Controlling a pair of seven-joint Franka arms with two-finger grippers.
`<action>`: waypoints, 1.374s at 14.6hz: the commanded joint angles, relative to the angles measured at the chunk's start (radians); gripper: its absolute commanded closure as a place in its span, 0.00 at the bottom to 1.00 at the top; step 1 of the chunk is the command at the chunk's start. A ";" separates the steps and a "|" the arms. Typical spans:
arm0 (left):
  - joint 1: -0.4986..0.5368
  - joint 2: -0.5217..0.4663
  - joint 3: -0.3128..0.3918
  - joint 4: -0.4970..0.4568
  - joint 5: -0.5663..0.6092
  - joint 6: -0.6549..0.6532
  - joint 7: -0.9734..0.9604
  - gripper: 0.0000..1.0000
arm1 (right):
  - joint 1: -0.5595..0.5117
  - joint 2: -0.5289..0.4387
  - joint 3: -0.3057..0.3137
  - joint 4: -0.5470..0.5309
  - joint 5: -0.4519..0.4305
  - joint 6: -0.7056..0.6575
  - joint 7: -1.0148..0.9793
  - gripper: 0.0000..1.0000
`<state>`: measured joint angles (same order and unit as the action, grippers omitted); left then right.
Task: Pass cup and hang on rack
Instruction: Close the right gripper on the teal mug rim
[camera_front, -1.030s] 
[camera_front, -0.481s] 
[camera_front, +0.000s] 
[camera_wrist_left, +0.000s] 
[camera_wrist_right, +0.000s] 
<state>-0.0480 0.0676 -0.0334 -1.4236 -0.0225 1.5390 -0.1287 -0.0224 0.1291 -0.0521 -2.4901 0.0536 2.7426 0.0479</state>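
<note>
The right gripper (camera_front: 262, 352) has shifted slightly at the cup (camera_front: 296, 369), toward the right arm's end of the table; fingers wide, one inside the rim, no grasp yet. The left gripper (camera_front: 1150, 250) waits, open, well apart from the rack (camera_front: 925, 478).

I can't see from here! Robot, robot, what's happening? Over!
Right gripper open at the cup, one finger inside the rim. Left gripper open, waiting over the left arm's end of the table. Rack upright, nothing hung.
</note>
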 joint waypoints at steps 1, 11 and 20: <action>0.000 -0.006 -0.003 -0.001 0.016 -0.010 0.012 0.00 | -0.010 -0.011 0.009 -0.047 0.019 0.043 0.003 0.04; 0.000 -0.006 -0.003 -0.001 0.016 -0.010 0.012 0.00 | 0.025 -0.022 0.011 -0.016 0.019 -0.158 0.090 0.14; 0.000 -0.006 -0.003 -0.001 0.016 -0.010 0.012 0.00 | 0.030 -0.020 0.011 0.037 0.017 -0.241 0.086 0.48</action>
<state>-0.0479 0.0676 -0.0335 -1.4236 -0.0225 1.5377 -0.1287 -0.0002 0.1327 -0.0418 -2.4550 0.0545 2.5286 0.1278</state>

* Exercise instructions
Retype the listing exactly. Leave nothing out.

* Written solution
Controlling a pair of seven-joint Franka arms with two-finger grippers.
`<action>`: waypoints, 1.374s at 14.6hz: the commanded joint angles, relative to the angles measured at the chunk's start (radians); gripper: its absolute commanded closure as a place in its span, 0.00 at the bottom to 1.00 at the top; step 1 of the chunk is the command at the chunk's start. A ";" separates the steps and a "|" the arms. Typical spans:
arm0 (left):
  - joint 1: -0.4986..0.5368
  - joint 2: -0.5217..0.4663
  - joint 3: -0.3128..0.3918
  - joint 4: -0.4970..0.4568
  - joint 5: -0.5663..0.6092
  - joint 6: -0.6549..0.6532
  - joint 7: -0.9734..0.9604
  - gripper: 0.0000..1.0000
arm1 (right):
  - joint 1: -0.5595..0.5117
  - joint 2: -0.5289..0.4387
  - joint 3: -0.3057..0.3137
  - joint 4: -0.5470..0.5309
  - joint 5: -0.4519..0.4305
  - joint 6: -0.7056..0.6575
  - joint 7: -1.0148..0.9793
  - gripper: 0.0000..1.0000
`<state>`: measured joint angles (same order and unit as the action, grippers omitted); left then right.
Task: Pass cup and hang on rack
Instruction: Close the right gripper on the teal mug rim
[camera_front, -1.030s] 
[camera_front, -0.481s] 
[camera_front, +0.000s] 
[camera_wrist_left, +0.000s] 
[camera_wrist_right, +0.000s] 
<state>-0.0480 0.0676 -0.0334 -1.4236 -0.0225 1.5390 -0.1287 -0.0224 0.1291 -0.0521 -2.4901 0.0536 2.7426 0.0479</state>
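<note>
The right gripper (camera_front: 262, 352) has shifted slightly at the cup (camera_front: 296, 369), toward the right arm's end of the table; fingers wide, one inside the rim, no grasp yet. The left gripper (camera_front: 1150, 250) waits, open, well apart from the rack (camera_front: 925, 478).

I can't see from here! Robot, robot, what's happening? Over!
Right gripper open at the cup, one finger inside the rim. Left gripper open, waiting over the left arm's end of the table. Rack upright, nothing hung.
</note>
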 joint waypoints at steps 1, 11 and 20: <action>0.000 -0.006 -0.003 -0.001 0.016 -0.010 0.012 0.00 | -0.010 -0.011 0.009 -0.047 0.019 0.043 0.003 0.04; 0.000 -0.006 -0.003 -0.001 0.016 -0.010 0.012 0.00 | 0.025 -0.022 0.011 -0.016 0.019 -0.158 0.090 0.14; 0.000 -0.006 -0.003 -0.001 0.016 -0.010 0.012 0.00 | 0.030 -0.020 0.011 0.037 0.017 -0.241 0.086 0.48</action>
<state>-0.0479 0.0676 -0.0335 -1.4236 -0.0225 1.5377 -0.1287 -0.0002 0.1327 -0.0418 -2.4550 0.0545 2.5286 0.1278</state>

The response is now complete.